- Directed by: Raj Marudhu
- Written by: Raj Marudhu
- Produced by: Adya Global Visions
- Starring: Akash; Divyasree; Santhoshi; Santhana Bharathi;
- Cinematography: Harinath
- Edited by: A. Sreekar Prasad
- Music by: Bharadwaj
- Production company: Adya Global Visions
- Release date: 8 December 2000;
- Country: India
- Language: Tamil

= Penngal =

Penngal is a 2000 Indian Tamil-language drama film directed by Raj Marudhu. The film stars Akash and Divyasree, with Santhoshi and Santhana Bharathi in supporting roles. Featuring music composed by Bharadwaj, the film was released on 8 December 2000.

==Plot==

A mother hides her daughter from the village pimp by enrolling her in an orphanage. When the daughter grows older, she goes back to the village to save other girls with the help of a reporter.

==Cast==
- Akash as Bharath Nageswaran
- Divyasree as Kaveri
- Santhoshi as Amudhavalli
- Santhana Bharathi
- Manivannan
- Ashwini
- Sharmili
- S. N. Parvathy
- Vichithra

== Production ==
The producers of the film were unhappy after actress Divyasree broke an exclusivity contract and she signed on for a film opposite actor Murali amid production.

==Soundtrack==
The music composed by Bharadwaj, with lyrics by Snehan.

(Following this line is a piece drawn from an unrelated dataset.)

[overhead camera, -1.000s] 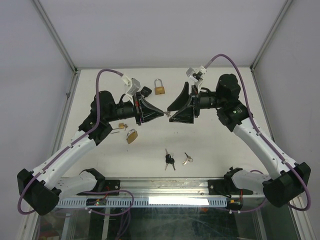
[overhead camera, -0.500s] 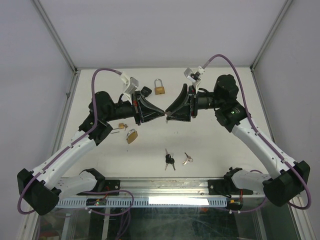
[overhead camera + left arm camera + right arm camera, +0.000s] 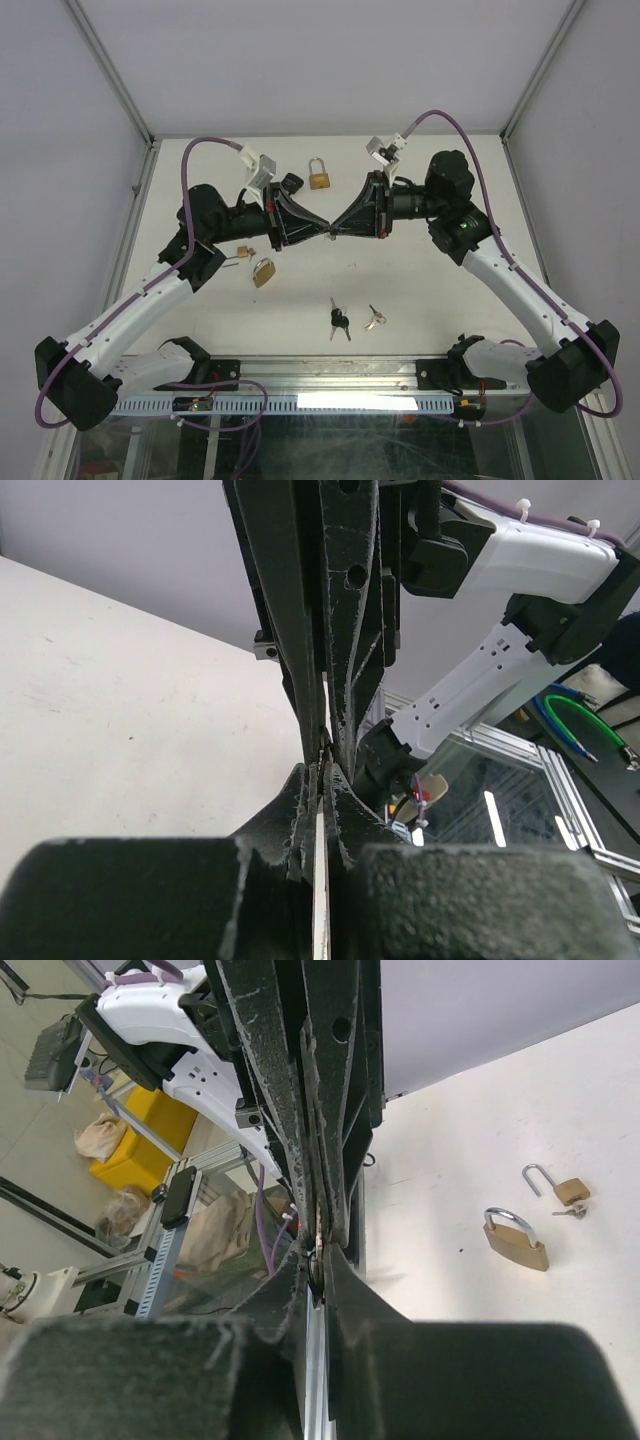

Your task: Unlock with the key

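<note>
My left gripper (image 3: 326,229) and right gripper (image 3: 340,228) meet tip to tip above the middle of the table. A small silver key (image 3: 333,229) is pinched where the tips meet; the left jaws are shut on it and the right jaws have closed on its other end. In the left wrist view my left gripper (image 3: 325,770) is shut, with the right fingers (image 3: 345,600) just beyond. In the right wrist view my right gripper (image 3: 320,1252) is closed around a sliver of the key (image 3: 319,1228). A closed brass padlock (image 3: 264,271) lies below the left gripper.
Another brass padlock (image 3: 319,178) lies at the back. A small open padlock (image 3: 243,253) sits by the left arm. Black-headed keys (image 3: 339,319) and a silver key bunch (image 3: 375,318) lie near the front. Walls enclose the table on three sides.
The right gripper's jaws went from wide open to closed on the key at the left gripper's tip. The right wrist shifted slightly left; the left arm stayed put.
</note>
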Motion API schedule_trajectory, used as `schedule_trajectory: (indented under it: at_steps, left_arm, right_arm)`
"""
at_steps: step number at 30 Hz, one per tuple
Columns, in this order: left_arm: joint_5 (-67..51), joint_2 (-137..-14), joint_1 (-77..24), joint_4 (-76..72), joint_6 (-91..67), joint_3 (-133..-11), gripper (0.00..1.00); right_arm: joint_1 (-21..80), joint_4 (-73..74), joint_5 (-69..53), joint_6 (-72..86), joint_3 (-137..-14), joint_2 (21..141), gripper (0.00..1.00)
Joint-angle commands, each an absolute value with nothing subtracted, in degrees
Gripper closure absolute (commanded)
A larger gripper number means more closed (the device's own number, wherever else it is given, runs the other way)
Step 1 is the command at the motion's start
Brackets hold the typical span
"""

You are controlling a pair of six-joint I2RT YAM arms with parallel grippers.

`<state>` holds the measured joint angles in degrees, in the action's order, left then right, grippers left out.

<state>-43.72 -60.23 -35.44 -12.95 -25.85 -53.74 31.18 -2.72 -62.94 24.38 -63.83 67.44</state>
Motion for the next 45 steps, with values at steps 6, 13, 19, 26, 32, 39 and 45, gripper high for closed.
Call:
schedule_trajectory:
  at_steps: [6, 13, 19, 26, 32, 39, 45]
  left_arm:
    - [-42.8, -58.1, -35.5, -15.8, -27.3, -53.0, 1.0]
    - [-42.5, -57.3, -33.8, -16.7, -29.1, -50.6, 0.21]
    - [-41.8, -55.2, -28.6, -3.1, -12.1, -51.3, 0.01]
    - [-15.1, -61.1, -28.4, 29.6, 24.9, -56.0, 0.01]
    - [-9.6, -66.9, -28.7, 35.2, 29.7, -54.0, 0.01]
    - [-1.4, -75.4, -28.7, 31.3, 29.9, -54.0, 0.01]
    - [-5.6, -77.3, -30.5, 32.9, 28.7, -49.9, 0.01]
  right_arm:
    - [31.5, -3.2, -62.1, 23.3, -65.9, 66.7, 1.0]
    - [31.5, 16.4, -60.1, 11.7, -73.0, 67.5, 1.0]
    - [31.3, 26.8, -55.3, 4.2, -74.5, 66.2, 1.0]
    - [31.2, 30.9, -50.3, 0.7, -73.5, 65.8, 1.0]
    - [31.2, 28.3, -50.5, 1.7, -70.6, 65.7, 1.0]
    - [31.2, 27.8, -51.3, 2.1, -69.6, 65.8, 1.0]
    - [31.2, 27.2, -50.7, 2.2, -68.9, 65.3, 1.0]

| Song | Singers | Length |
|---|---|---|
| Kannukulla Pallanguzhi | Bharadwaj, Ganga | 03:41 |
| Malare Maranthuvidu | K. S. Chithra | 02:03 |
| Manasengum Mazhai | Sujatha, O. S. Arun | 05:32 |
| Mella Mella Vidinthathe | S. P. Balasubrahmanyam | 05:52 |
| Penne Nimirnthu Vidu | Srinivas | 05:05 |
| Penne Penne Arivaya | Anuradha Sriram | 05:02 |

==Reception==
Savitha Padmanabhan from The Hindu wrote, "films such as Penngal are required to make us a little more conscious of the social problems but they should be made with a little more care and sensitivity". She added, "one must commend the director for taking on such a theme", as "he brings to focus every aspect of these women's miserable existence - the desperation and dejection on the faces when a son is born, the fear when their young daughter is forcefully 'readied' for the 'occasion', the poverty and the diseases and the ostracism from the rest of the world". Visual Dasan of Kalki praised the director for taking up social issue in his debut film also praised sharp dialogues and Bharadwaj's music but panned Divya's acting and also felt the film has documentary feel in places. Malini Mannath of Chennai Online wrote, "It's a film that comes like a whiff of fresh air. Different in concept and narrative style. The scenes handled with sensitivity, the lines provocative and meaningful. The performances are well co-ordinated".